Although Lutherans don’t follow religious dietary laws about what we may or may not eat, many do. Muslims do, Jews do, and so do Seventh-Day Adventists. Roman Catholics also have days where they may not eat certain foods.
Yet, we also know that if someone fasts or limits what he eats, that is a good, spiritual discipline. Jesus mentions fasting as a spiritual discipline in Matthew, chapter 6. But no one should fall into the trap of thinking that fasting or following certain dietary laws makes him acceptable to God. Such practices are a fruit of faith, not what makes someone righteous before God.
Jesus spoke to those who thought that what they ate or didn’t eat contributed to their holiness, their spiritual cleanliness, before God. He said, “Nothing that goes into a person from the outside can make him unclean. It’s what comes out of a person that makes him unclean” (Mark 7:15).
And so the book of Hebrews also warns us not to let strange doctrines about food lead us astray. Hebrews echoes the Apostle Paul’s words in Colossians:
If you have died with the Messiah to the world’s way of doing things, why do you live as if you still belonged to the world? “Don’t handle this! Don’t taste or touch that!” These are all destined to perish with use because they are based on human commands and teachings [Colossians 2:20-22].
Hebrews draws us away from human commands and teachings to God’s grace that He gives us from Christ’s altar. Our text says, “We have an altar from which those who serve the tabernacle have no right to eat” (vs. 10). This is the altar the Lord Jesus put in place when He sacrificed His body and blood on the cross for the forgiveness of sins.
By the body and blood of our Lord that He gives us to eat and drink, we receive Christ’s own righteousness, which brings us into communion with His holiness. Those who continue to live under the Old Covenant have no right to eat from this altar. And the book of Hebrews tells us why. They don’t recognize that Christ has come and that He is the Lamb of God, whose blood sets us free from sin.
Verse 11 of our reading from Hebrews refers to the practice associated with Yom Kippur, the Day of Atonement in the Old Testament. On that day, the High Priest would drain the carcasses of the slaughtered animals of their blood. Then, he would carry the blood into the Most-Holy Place, the Holy of Holies. But that’s not what happened to the bodies of those sacrificed animals–they were burned outside the camp, that is, the city.
Hebrews then “connects the dots” of this practice to the death of Jesus.
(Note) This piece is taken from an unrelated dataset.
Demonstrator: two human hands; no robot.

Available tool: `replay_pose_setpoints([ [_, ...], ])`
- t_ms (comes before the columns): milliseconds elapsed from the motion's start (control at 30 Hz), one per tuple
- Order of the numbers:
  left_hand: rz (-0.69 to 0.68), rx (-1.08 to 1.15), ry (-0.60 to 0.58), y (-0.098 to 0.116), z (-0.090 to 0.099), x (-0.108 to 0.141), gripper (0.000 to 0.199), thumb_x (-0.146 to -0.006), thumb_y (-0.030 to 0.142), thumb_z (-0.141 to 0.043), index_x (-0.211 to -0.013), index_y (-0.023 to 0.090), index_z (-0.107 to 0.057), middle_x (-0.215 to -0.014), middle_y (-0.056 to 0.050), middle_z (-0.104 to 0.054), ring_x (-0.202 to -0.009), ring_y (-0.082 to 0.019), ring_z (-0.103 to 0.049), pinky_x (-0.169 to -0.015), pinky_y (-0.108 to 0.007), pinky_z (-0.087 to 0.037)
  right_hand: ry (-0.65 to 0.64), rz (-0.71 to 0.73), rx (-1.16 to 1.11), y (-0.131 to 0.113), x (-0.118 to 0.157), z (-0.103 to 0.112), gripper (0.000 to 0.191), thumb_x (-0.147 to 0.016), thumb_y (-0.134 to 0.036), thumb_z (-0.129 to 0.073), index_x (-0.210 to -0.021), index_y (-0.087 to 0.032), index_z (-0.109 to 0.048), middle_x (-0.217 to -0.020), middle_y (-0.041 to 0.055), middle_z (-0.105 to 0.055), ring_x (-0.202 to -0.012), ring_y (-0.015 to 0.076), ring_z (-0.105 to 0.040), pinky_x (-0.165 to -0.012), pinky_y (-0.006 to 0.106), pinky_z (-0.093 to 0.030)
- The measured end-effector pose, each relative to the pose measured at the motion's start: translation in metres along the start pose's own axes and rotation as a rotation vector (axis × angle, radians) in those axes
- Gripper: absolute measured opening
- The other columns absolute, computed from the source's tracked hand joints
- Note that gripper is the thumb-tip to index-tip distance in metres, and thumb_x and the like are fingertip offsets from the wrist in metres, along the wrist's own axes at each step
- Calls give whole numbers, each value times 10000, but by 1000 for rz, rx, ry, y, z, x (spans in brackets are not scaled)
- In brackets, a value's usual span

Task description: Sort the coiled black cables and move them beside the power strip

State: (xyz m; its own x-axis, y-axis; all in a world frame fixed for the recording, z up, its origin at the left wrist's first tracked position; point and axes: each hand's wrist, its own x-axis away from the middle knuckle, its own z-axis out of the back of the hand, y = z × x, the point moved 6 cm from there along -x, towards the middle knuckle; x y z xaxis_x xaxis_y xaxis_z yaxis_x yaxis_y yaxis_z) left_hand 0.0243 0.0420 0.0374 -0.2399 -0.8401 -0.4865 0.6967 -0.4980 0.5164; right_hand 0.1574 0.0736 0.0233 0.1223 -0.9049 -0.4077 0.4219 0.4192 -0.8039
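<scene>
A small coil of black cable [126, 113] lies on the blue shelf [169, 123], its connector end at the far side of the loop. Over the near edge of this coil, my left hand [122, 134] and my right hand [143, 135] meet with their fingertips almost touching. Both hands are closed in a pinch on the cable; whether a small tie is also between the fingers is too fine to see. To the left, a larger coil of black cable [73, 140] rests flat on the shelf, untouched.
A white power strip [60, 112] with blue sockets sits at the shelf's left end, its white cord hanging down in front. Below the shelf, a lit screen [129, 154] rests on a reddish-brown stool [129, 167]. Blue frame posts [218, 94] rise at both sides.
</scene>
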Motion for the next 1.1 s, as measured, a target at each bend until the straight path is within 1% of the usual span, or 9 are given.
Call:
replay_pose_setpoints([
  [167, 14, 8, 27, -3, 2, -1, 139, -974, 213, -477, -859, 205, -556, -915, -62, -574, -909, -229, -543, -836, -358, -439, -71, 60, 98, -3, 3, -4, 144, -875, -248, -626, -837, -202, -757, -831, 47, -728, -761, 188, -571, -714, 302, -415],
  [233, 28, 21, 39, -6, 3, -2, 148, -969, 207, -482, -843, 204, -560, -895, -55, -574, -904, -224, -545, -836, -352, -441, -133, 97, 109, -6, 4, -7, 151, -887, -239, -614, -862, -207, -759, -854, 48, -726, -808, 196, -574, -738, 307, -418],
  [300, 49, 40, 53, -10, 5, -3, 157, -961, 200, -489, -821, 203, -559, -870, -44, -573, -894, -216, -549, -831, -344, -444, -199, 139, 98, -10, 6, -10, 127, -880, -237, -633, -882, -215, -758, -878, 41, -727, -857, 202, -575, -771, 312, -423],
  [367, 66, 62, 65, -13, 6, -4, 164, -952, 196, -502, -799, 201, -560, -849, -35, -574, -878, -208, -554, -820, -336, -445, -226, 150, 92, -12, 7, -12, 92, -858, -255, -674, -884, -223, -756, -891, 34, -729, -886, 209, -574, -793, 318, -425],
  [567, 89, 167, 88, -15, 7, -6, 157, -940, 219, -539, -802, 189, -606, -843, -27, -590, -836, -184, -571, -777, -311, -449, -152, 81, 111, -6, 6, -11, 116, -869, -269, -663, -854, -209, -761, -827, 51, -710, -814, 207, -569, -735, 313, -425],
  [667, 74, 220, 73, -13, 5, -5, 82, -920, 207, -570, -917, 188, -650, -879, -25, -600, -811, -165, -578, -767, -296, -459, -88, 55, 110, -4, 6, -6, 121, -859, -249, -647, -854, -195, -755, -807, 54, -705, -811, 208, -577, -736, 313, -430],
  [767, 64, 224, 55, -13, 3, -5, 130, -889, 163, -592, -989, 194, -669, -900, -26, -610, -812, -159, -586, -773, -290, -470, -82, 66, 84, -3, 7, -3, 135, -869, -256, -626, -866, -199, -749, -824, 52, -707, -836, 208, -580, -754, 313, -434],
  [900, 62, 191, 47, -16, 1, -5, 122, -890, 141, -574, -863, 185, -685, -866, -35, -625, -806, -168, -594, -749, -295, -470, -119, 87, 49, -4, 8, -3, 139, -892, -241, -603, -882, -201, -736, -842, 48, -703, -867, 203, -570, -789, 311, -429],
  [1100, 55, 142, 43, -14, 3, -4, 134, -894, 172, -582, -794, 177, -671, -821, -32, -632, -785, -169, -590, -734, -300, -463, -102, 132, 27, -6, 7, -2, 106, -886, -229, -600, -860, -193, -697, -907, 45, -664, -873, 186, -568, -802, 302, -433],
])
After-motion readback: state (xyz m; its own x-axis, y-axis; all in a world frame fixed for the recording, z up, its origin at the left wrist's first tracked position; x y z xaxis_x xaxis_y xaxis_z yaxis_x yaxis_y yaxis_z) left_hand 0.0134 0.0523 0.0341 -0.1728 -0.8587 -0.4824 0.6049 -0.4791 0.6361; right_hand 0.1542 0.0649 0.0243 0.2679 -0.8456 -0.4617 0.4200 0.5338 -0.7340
Like the bodies of sacrificed animals that were taken outside the city, so also was Jesus crucified outside of Jerusalem. “Jesus also suffered outside the city gate,” shedding His blood to make us holy.
Year in and year out, the High Priest would repeat the rites and rituals of Yom Kippur. But those rituals had a purpose: They pointed ahead to the real “Day of Atonement,” Good Friday, when Jesus Himself would be both the High Priest and the Victim.
Jesus would suffer outside the city. With His own blood, Jesus would enter the heavenly Holy of Holies to make an everlasting atonement for the sins of the world. The sacrifice He offered is now done, once for all.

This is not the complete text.